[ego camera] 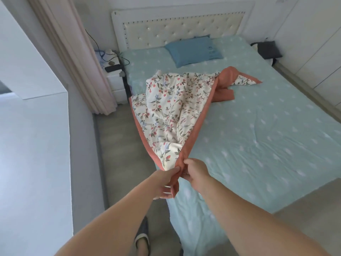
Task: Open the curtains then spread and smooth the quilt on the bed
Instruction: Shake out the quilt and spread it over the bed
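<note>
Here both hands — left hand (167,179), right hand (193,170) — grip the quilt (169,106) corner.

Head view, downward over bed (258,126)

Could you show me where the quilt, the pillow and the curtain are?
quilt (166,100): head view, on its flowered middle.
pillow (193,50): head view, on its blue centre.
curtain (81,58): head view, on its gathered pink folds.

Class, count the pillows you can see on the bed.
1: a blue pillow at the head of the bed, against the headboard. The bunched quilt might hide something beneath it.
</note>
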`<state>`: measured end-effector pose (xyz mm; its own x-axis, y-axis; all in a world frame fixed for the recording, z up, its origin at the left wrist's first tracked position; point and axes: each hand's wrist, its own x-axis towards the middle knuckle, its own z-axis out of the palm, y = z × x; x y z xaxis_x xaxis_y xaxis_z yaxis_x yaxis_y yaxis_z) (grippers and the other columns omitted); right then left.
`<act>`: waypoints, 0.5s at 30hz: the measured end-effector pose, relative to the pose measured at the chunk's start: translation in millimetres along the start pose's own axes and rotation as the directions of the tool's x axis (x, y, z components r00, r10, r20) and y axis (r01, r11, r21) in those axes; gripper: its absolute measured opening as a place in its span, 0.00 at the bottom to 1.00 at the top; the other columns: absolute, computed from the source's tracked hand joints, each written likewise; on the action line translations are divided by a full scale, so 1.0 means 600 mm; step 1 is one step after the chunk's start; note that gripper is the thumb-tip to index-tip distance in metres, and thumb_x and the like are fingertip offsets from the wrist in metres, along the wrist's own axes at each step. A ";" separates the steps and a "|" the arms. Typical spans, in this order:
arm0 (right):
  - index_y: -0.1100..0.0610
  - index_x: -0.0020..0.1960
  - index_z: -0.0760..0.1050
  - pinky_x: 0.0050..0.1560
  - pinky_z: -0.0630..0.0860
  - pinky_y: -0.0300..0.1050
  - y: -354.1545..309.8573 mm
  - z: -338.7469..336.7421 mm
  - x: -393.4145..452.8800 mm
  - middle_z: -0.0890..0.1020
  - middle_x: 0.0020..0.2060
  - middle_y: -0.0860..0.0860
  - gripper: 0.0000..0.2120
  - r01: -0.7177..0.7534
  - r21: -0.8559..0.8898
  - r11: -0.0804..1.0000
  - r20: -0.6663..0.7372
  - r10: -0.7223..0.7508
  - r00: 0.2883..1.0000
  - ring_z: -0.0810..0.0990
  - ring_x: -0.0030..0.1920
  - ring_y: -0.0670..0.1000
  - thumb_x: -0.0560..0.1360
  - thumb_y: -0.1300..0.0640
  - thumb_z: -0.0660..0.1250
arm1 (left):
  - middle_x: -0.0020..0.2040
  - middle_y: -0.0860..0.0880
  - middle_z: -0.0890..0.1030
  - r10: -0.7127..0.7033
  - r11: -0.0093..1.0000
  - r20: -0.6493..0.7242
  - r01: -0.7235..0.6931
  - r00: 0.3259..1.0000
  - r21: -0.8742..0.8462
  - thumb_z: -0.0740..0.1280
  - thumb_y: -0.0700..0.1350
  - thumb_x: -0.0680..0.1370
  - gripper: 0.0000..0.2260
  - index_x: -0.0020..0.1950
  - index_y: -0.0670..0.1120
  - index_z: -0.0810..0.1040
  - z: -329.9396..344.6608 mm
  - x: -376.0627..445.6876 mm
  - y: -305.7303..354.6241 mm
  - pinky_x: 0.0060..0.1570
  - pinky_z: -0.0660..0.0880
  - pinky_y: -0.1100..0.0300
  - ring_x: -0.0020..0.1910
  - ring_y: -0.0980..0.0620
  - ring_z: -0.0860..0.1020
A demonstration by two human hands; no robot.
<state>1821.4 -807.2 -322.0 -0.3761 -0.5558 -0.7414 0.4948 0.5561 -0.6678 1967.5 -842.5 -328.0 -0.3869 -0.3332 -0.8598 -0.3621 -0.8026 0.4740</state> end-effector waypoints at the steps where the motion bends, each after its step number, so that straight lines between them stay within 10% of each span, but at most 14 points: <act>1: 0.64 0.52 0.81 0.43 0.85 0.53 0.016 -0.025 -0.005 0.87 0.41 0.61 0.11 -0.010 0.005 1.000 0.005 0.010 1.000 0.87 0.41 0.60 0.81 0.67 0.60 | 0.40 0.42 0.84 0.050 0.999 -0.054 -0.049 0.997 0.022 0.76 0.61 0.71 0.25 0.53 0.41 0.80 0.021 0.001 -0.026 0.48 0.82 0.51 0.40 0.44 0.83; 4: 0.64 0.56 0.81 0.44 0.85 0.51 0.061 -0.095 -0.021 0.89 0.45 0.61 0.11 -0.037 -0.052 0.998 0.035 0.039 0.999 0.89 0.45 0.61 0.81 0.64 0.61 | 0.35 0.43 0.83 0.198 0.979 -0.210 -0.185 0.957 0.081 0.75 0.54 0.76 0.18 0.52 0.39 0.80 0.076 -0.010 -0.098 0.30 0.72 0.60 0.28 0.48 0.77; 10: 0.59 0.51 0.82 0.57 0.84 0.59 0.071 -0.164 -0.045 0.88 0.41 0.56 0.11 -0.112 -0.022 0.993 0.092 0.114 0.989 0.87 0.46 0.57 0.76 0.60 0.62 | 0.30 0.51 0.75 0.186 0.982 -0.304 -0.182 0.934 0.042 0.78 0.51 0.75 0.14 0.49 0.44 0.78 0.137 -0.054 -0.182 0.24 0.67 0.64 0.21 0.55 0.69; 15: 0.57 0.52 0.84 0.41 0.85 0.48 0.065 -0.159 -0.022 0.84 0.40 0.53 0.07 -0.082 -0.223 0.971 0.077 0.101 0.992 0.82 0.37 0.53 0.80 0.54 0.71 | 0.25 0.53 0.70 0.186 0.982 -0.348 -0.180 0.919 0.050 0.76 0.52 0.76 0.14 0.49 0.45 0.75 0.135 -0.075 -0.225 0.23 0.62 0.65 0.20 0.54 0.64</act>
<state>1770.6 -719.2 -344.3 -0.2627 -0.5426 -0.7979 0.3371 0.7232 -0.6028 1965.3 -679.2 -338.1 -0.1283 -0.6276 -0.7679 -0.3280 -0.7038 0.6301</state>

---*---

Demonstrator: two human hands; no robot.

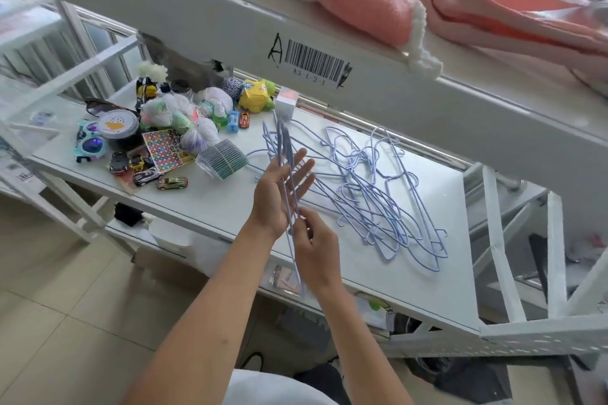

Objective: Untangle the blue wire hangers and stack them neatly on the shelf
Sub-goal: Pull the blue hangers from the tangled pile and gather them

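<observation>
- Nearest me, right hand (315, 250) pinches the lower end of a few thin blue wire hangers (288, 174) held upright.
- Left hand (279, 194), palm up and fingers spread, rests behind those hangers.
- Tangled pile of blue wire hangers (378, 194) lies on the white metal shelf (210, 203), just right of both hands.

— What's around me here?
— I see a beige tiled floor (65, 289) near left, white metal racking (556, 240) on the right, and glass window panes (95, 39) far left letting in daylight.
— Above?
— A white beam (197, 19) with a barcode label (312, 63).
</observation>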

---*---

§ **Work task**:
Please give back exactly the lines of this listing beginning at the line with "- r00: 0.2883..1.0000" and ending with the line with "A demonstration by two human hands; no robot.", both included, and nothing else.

§ **Result**:
  - r00: 0.2883..1.0000
  - ring_z: -0.0810..0.0990
  - ring_x: -0.0030..0.1920
  - ring_y: -0.0670..0.1000
  - thumb_x: -0.0560..0.1360
  - thumb_y: -0.1300..0.0640
  - thumb_z: -0.0660..0.1250
arm1 (left):
  - middle_x: -0.0020..0.2040
  - middle_y: -0.0860..0.0880
  - middle_z: -0.0890..0.1030
  - r10: -0.7127..0.7033
  - r11: -0.0093..1.0000
  - r20: -0.6493..0.7242
  - r01: -0.7235..0.6931
  - r00: 0.3259..1.0000
  - r21: -0.8742..0.8462
  - thumb_z: -0.0740..0.1280
  - thumb_y: -0.0700..0.1350
  - thumb_x: -0.0680..0.1370
  - gripper: 0.0000..0.2260
  - index_x: -0.0020..0.1950
  - index_y: -0.0670..0.1120
  - index_z: -0.0810..0.1040
  - z: -329.9396..344.6608 mm
  - x: -376.0627..445.6876 mm
  - y: -305.7303..354.6241 mm
  - pinky_x: 0.0060..0.1570
  - pinky_z: -0.0660..0.0880
  - pinky_y: -0.1100..0.0300
  - ring_x: -0.0020..0.1910
  - ring_y: -0.0980..0.0620
  - ring_z: -0.0860..0.1020
A demonstration by two human hands; no robot.

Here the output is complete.